- **What you are asked to do**
All of the data below is to be copied exactly.

· · · ·

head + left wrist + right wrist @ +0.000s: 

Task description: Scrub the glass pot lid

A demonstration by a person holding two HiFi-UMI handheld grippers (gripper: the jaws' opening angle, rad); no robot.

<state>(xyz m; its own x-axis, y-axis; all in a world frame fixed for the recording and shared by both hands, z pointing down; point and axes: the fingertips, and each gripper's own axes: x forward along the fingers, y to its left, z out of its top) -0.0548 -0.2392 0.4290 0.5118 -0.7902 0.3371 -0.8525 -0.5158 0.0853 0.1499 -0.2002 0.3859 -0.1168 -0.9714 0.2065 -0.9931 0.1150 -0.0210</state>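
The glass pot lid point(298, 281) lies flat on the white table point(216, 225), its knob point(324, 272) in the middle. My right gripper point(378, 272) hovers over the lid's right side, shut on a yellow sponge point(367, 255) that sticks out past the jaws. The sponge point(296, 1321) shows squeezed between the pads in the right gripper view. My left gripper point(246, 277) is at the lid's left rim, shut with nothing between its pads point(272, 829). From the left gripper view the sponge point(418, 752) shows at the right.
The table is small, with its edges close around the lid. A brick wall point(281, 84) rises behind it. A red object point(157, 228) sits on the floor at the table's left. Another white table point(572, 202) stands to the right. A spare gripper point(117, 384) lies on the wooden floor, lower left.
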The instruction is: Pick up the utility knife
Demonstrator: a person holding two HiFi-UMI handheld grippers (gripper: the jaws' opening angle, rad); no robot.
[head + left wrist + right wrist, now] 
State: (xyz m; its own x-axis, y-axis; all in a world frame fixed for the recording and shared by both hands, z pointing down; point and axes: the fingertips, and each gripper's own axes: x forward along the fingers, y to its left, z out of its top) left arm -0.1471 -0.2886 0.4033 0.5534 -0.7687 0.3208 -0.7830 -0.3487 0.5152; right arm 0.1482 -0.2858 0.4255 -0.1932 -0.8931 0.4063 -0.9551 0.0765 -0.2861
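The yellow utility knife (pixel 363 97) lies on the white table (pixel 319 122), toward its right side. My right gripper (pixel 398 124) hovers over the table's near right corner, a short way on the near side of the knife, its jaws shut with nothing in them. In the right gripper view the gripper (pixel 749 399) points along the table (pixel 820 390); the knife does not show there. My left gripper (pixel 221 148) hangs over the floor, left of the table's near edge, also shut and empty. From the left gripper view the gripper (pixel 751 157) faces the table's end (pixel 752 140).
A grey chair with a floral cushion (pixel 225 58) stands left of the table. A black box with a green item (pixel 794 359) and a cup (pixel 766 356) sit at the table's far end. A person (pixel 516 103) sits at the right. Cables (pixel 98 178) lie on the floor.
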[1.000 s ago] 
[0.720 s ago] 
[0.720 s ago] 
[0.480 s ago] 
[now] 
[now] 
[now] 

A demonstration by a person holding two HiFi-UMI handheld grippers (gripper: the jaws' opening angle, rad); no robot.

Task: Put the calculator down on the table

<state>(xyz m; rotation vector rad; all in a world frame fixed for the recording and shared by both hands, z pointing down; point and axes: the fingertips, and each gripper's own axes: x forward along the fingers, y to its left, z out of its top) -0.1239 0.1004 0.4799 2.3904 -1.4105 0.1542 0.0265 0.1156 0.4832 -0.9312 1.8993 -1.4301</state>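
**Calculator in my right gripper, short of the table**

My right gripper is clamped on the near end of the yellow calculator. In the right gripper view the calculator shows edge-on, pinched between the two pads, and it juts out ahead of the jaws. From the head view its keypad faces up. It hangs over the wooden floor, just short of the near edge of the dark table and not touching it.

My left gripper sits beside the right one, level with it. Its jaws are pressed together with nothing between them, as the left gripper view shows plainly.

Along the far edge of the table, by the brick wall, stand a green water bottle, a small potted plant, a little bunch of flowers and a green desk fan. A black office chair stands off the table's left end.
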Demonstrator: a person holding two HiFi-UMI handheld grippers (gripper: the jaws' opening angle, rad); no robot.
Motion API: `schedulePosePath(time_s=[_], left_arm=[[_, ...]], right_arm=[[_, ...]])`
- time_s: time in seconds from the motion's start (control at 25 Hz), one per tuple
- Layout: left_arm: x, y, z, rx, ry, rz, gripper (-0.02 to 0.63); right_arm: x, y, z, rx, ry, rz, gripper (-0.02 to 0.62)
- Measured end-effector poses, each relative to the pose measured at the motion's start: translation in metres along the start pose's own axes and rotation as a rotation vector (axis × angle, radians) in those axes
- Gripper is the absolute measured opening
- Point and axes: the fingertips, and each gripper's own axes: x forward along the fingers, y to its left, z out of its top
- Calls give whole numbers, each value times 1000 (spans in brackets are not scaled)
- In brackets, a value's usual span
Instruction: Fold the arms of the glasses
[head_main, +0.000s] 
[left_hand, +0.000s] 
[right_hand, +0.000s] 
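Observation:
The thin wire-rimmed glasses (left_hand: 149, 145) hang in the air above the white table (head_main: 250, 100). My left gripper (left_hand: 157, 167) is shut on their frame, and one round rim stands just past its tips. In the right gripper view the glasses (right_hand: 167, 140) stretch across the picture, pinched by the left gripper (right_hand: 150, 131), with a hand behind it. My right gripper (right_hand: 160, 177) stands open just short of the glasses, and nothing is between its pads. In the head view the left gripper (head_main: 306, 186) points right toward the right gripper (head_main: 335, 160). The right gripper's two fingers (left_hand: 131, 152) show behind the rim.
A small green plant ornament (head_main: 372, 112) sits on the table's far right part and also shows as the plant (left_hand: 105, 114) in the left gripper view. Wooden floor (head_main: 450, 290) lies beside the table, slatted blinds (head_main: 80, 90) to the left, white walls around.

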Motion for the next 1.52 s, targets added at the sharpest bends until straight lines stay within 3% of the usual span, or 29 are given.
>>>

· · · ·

- **Exercise answer**
head + left wrist + right wrist @ +0.000s: 

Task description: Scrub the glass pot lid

A demonstration by a person holding two HiFi-UMI handheld grippers (gripper: the jaws' opening angle, rad); no robot.

<state>(xyz m; its own x-axis, y-axis; all in a world frame fixed for the recording and shared by both hands, z pointing down; point and axes: the fingertips, and each gripper's own axes: x forward along the fingers, y to its left, z out of its top) -0.0548 -0.2392 0.4290 0.5118 -0.7902 0.3371 -0.8525 -0.5158 0.0853 0.1499 -0.2002 0.3859 -0.1168 -0.9714 0.2065 -0.9931 0.1150 -0.0210</state>
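The glass pot lid point(298, 281) lies flat on the white table point(216, 225), its knob point(324, 272) in the middle. My right gripper point(378, 272) hovers over the lid's right side, shut on a yellow sponge point(367, 255) that sticks out past the jaws. The sponge point(296, 1321) shows squeezed between the pads in the right gripper view. My left gripper point(246, 277) is at the lid's left rim, shut with nothing between its pads point(272, 829). From the left gripper view the sponge point(418, 752) shows at the right.
The table is small, with its edges close around the lid. A brick wall point(281, 84) rises behind it. A red object point(157, 228) sits on the floor at the table's left. Another white table point(572, 202) stands to the right. A spare gripper point(117, 384) lies on the wooden floor, lower left.
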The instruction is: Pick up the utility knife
Demonstrator: a person holding two HiFi-UMI handheld grippers (gripper: the jaws' opening angle, rad); no robot.
[head + left wrist + right wrist, now] 
State: (xyz m; its own x-axis, y-axis; all in a world frame fixed for the recording and shared by both hands, z pointing down; point and axes: the fingertips, and each gripper's own axes: x forward along the fingers, y to its left, z out of its top) left arm -0.1471 -0.2886 0.4033 0.5534 -0.7687 0.3208 -0.7830 -0.3487 0.5152; right arm 0.1482 -0.2858 0.4255 -0.1932 -0.8931 0.4063 -0.9551 0.0765 -0.2861
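The yellow utility knife (pixel 363 97) lies on the white table (pixel 319 122), toward its right side. My right gripper (pixel 398 124) hovers over the table's near right corner, a short way on the near side of the knife, its jaws shut with nothing in them. In the right gripper view the gripper (pixel 749 399) points along the table (pixel 820 390); the knife does not show there. My left gripper (pixel 221 148) hangs over the floor, left of the table's near edge, also shut and empty. From the left gripper view the gripper (pixel 751 157) faces the table's end (pixel 752 140).
A grey chair with a floral cushion (pixel 225 58) stands left of the table. A black box with a green item (pixel 794 359) and a cup (pixel 766 356) sit at the table's far end. A person (pixel 516 103) sits at the right. Cables (pixel 98 178) lie on the floor.
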[1.000 s ago] 
[0.720 s ago] 
[0.720 s ago] 
[0.480 s ago] 
[now] 
[now] 
[now] 

A demonstration by a person holding two HiFi-UMI handheld grippers (gripper: the jaws' opening angle, rad); no robot.

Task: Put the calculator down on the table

<state>(xyz m; rotation vector rad; all in a world frame fixed for the recording and shared by both hands, z pointing down; point and axes: the fingertips, and each gripper's own axes: x forward along the fingers, y to its left, z out of its top) -0.1239 0.1004 0.4799 2.3904 -1.4105 0.1542 0.0265 0.1156 0.4832 -0.9312 1.8993 -1.4301</state>
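**Calculator in my right gripper, short of the table**

My right gripper is clamped on the near end of the yellow calculator. In the right gripper view the calculator shows edge-on, pinched between the two pads, and it juts out ahead of the jaws. From the head view its keypad faces up. It hangs over the wooden floor, just short of the near edge of the dark table and not touching it.

My left gripper sits beside the right one, level with it. Its jaws are pressed together with nothing between them, as the left gripper view shows plainly.

Along the far edge of the table, by the brick wall, stand a green water bottle, a small potted plant, a little bunch of flowers and a green desk fan. A black office chair stands off the table's left end.
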Demonstrator: a person holding two HiFi-UMI handheld grippers (gripper: the jaws' opening angle, rad); no robot.
Motion API: `schedulePosePath(time_s=[_], left_arm=[[_, ...]], right_arm=[[_, ...]])`
- time_s: time in seconds from the motion's start (control at 25 Hz), one per tuple
- Layout: left_arm: x, y, z, rx, ry, rz, gripper (-0.02 to 0.63); right_arm: x, y, z, rx, ry, rz, gripper (-0.02 to 0.62)
- Measured end-effector poses, each relative to the pose measured at the motion's start: translation in metres along the start pose's own axes and rotation as a rotation vector (axis × angle, radians) in those axes
- Gripper is the absolute measured opening
- Point and axes: the fingertips, and each gripper's own axes: x forward along the fingers, y to its left, z out of its top
- Calls give whole numbers, each value times 1000 (spans in brackets are not scaled)
- In brackets, a value's usual span
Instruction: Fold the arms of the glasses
[head_main, +0.000s] 
[left_hand, +0.000s] 
[right_hand, +0.000s] 
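Observation:
The thin wire-rimmed glasses (left_hand: 149, 145) hang in the air above the white table (head_main: 250, 100). My left gripper (left_hand: 157, 167) is shut on their frame, and one round rim stands just past its tips. In the right gripper view the glasses (right_hand: 167, 140) stretch across the picture, pinched by the left gripper (right_hand: 150, 131), with a hand behind it. My right gripper (right_hand: 160, 177) stands open just short of the glasses, and nothing is between its pads. In the head view the left gripper (head_main: 306, 186) points right toward the right gripper (head_main: 335, 160). The right gripper's two fingers (left_hand: 131, 152) show behind the rim.
A small green plant ornament (head_main: 372, 112) sits on the table's far right part and also shows as the plant (left_hand: 105, 114) in the left gripper view. Wooden floor (head_main: 450, 290) lies beside the table, slatted blinds (head_main: 80, 90) to the left, white walls around.
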
Motion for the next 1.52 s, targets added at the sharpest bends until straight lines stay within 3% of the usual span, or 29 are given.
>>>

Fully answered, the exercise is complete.